**What is needed**
An exact copy of the listing is what the response must contain.

**Collected data**
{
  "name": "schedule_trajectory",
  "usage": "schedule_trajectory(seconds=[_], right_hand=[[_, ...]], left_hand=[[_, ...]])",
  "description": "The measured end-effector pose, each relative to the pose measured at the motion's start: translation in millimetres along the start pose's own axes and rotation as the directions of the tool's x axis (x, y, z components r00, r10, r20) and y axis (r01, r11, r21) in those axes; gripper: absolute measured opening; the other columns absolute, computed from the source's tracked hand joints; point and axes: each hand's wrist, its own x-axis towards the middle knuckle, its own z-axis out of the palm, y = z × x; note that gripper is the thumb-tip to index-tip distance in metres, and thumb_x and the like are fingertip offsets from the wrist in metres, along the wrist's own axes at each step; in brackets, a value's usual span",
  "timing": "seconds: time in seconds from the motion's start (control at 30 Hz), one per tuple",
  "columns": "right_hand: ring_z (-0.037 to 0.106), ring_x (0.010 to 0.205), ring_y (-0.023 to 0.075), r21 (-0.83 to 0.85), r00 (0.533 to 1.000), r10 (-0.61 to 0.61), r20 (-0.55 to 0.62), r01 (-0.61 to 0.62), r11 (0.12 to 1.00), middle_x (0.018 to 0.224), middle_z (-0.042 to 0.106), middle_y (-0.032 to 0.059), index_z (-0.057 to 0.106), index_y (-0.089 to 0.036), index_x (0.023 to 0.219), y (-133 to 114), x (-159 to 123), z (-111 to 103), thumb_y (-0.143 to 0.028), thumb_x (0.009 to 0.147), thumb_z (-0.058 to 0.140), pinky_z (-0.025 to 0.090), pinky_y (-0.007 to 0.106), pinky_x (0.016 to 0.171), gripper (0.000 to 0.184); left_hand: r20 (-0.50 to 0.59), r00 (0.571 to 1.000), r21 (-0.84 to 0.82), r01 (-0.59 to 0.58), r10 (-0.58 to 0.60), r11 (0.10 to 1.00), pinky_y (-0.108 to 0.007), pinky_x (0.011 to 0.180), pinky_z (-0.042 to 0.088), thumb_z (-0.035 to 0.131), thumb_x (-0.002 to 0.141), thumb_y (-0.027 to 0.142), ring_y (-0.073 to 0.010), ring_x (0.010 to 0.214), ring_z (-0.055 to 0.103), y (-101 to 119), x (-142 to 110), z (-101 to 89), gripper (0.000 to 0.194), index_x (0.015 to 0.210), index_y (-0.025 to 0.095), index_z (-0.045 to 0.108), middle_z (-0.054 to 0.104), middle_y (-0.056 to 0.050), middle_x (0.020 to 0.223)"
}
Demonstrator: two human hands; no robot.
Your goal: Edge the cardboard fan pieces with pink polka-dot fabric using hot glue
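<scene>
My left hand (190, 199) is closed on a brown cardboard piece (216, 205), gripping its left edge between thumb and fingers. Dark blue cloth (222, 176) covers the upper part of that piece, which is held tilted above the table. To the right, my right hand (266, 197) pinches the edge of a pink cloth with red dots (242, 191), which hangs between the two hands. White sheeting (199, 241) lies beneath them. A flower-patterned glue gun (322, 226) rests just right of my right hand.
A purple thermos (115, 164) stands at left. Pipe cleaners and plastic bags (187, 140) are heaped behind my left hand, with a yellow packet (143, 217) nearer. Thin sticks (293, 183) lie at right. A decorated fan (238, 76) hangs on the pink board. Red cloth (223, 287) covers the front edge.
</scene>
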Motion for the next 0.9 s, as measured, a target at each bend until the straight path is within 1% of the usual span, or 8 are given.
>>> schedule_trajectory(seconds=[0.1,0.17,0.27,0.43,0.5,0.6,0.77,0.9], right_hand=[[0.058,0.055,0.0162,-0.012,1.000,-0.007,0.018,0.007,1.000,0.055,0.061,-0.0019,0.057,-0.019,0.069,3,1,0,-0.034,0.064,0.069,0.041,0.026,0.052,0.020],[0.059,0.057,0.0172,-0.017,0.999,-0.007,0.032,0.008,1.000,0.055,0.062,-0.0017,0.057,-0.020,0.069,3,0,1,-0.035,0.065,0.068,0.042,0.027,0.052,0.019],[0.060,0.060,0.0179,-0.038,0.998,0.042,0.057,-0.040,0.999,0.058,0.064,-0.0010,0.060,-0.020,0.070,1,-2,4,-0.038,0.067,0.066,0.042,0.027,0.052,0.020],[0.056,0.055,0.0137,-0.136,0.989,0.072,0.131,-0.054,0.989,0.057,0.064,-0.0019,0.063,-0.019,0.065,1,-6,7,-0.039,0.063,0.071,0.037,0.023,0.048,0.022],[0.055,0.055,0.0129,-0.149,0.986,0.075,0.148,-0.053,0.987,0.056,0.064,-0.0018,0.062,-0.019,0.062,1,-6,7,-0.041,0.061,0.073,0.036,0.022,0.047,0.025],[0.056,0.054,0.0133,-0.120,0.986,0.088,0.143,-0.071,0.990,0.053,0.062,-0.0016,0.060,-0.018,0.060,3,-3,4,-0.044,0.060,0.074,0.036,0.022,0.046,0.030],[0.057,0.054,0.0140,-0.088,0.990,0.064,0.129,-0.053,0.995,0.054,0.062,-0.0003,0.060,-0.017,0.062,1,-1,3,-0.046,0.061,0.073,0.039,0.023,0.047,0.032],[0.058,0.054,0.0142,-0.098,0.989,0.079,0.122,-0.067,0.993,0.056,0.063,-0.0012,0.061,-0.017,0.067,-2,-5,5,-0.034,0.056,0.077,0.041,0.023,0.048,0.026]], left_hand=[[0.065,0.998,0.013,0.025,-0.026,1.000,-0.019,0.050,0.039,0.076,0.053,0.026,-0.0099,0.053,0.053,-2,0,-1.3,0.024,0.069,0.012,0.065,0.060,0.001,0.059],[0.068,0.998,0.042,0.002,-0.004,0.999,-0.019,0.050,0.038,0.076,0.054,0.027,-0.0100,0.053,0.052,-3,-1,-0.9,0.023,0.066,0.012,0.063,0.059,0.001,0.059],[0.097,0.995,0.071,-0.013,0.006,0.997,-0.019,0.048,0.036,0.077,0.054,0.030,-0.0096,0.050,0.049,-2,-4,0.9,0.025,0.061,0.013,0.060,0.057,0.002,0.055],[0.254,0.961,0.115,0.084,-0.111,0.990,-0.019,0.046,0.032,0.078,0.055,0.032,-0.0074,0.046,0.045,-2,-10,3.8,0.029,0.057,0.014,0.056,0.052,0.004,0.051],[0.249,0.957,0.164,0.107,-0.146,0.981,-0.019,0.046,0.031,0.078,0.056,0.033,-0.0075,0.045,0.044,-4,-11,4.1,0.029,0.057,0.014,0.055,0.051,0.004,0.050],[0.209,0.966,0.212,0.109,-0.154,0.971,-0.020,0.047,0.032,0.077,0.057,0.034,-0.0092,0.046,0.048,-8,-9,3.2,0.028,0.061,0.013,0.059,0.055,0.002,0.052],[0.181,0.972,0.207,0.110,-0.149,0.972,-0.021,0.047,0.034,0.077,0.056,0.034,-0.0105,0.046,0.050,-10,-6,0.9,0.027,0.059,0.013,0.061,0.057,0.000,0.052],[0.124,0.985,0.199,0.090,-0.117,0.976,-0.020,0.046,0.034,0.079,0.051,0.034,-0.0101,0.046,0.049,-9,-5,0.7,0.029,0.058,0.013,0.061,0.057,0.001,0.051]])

**Expected output**
{
  "name": "schedule_trajectory",
  "usage": "schedule_trajectory(seconds=[_], right_hand=[[_, ...]], left_hand=[[_, ...]])",
  "description": "The measured end-effector pose, each relative to the pose measured at the motion's start: translation in millimetres along the start pose's own axes and rotation as the directions of the tool's x axis (x, y, z components r00, r10, r20) and y axis (r01, r11, r21) in those axes; gripper: absolute measured opening; the other columns absolute, computed from the source's tracked hand joints; point and axes: each hand's wrist, its own x-axis towards the middle knuckle, its own z-axis out of the palm, y = z × x; note that gripper is the thumb-tip to index-tip distance in metres, and thumb_x and the like are fingertip offsets from the wrist in metres, along the wrist's own axes at each step; in brackets, a value's usual span",
  "timing": "seconds: time in seconds from the motion's start (control at 30 Hz), one per tuple",
  "columns": "right_hand: ring_z (-0.037 to 0.106), ring_x (0.010 to 0.205), ring_y (-0.023 to 0.075), r21 (-0.83 to 0.85), r00 (0.533 to 1.000), r10 (-0.61 to 0.61), r20 (-0.55 to 0.62), r01 (-0.61 to 0.62), r11 (0.12 to 1.00), middle_x (0.018 to 0.224), middle_z (-0.042 to 0.106), middle_y (-0.032 to 0.059), index_z (-0.057 to 0.106), index_y (-0.089 to 0.036), index_x (0.023 to 0.219), y (-133 to 114), x (-159 to 123), z (-111 to 103), thumb_y (-0.143 to 0.028), thumb_x (0.009 to 0.147), thumb_z (-0.058 to 0.140), pinky_z (-0.025 to 0.090), pinky_y (-0.007 to 0.106), pinky_x (0.016 to 0.171), gripper (0.000 to 0.184); left_hand: r20 (-0.50 to 0.59), r00 (0.571 to 1.000), r21 (-0.84 to 0.82), r01 (-0.59 to 0.58), r10 (-0.58 to 0.60), r11 (0.10 to 1.00), pinky_y (-0.108 to 0.007), pinky_x (0.011 to 0.180), pinky_z (-0.042 to 0.088), thumb_z (-0.035 to 0.131), thumb_x (-0.002 to 0.141), thumb_y (-0.027 to 0.142), ring_y (-0.073 to 0.010), ring_x (0.010 to 0.214), ring_z (-0.055 to 0.103), y (-101 to 119), x (-142 to 110), z (-101 to 89), gripper (0.000 to 0.194), index_x (0.015 to 0.210), index_y (-0.025 to 0.095), index_z (-0.045 to 0.108), middle_z (-0.054 to 0.104), middle_y (-0.056 to 0.050), middle_x (0.020 to 0.223)"
}
Demonstrator: two human hands; no robot.
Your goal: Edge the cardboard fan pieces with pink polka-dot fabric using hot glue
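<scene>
My left hand (190, 199) is closed on a brown cardboard piece (216, 205), gripping its left edge between thumb and fingers. Dark blue cloth (222, 176) covers the upper part of that piece, which is held tilted above the table. To the right, my right hand (266, 197) pinches the edge of a pink cloth with red dots (242, 191), which hangs between the two hands. White sheeting (199, 241) lies beneath them. A flower-patterned glue gun (322, 226) rests just right of my right hand.
A purple thermos (115, 164) stands at left. Pipe cleaners and plastic bags (187, 140) are heaped behind my left hand, with a yellow packet (143, 217) nearer. Thin sticks (293, 183) lie at right. A decorated fan (238, 76) hangs on the pink board. Red cloth (223, 287) covers the front edge.
</scene>
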Motion for the next 0.9 s, as measured, a target at each bend until the straight path is within 1% of the usual span, or 8 are given.
>>> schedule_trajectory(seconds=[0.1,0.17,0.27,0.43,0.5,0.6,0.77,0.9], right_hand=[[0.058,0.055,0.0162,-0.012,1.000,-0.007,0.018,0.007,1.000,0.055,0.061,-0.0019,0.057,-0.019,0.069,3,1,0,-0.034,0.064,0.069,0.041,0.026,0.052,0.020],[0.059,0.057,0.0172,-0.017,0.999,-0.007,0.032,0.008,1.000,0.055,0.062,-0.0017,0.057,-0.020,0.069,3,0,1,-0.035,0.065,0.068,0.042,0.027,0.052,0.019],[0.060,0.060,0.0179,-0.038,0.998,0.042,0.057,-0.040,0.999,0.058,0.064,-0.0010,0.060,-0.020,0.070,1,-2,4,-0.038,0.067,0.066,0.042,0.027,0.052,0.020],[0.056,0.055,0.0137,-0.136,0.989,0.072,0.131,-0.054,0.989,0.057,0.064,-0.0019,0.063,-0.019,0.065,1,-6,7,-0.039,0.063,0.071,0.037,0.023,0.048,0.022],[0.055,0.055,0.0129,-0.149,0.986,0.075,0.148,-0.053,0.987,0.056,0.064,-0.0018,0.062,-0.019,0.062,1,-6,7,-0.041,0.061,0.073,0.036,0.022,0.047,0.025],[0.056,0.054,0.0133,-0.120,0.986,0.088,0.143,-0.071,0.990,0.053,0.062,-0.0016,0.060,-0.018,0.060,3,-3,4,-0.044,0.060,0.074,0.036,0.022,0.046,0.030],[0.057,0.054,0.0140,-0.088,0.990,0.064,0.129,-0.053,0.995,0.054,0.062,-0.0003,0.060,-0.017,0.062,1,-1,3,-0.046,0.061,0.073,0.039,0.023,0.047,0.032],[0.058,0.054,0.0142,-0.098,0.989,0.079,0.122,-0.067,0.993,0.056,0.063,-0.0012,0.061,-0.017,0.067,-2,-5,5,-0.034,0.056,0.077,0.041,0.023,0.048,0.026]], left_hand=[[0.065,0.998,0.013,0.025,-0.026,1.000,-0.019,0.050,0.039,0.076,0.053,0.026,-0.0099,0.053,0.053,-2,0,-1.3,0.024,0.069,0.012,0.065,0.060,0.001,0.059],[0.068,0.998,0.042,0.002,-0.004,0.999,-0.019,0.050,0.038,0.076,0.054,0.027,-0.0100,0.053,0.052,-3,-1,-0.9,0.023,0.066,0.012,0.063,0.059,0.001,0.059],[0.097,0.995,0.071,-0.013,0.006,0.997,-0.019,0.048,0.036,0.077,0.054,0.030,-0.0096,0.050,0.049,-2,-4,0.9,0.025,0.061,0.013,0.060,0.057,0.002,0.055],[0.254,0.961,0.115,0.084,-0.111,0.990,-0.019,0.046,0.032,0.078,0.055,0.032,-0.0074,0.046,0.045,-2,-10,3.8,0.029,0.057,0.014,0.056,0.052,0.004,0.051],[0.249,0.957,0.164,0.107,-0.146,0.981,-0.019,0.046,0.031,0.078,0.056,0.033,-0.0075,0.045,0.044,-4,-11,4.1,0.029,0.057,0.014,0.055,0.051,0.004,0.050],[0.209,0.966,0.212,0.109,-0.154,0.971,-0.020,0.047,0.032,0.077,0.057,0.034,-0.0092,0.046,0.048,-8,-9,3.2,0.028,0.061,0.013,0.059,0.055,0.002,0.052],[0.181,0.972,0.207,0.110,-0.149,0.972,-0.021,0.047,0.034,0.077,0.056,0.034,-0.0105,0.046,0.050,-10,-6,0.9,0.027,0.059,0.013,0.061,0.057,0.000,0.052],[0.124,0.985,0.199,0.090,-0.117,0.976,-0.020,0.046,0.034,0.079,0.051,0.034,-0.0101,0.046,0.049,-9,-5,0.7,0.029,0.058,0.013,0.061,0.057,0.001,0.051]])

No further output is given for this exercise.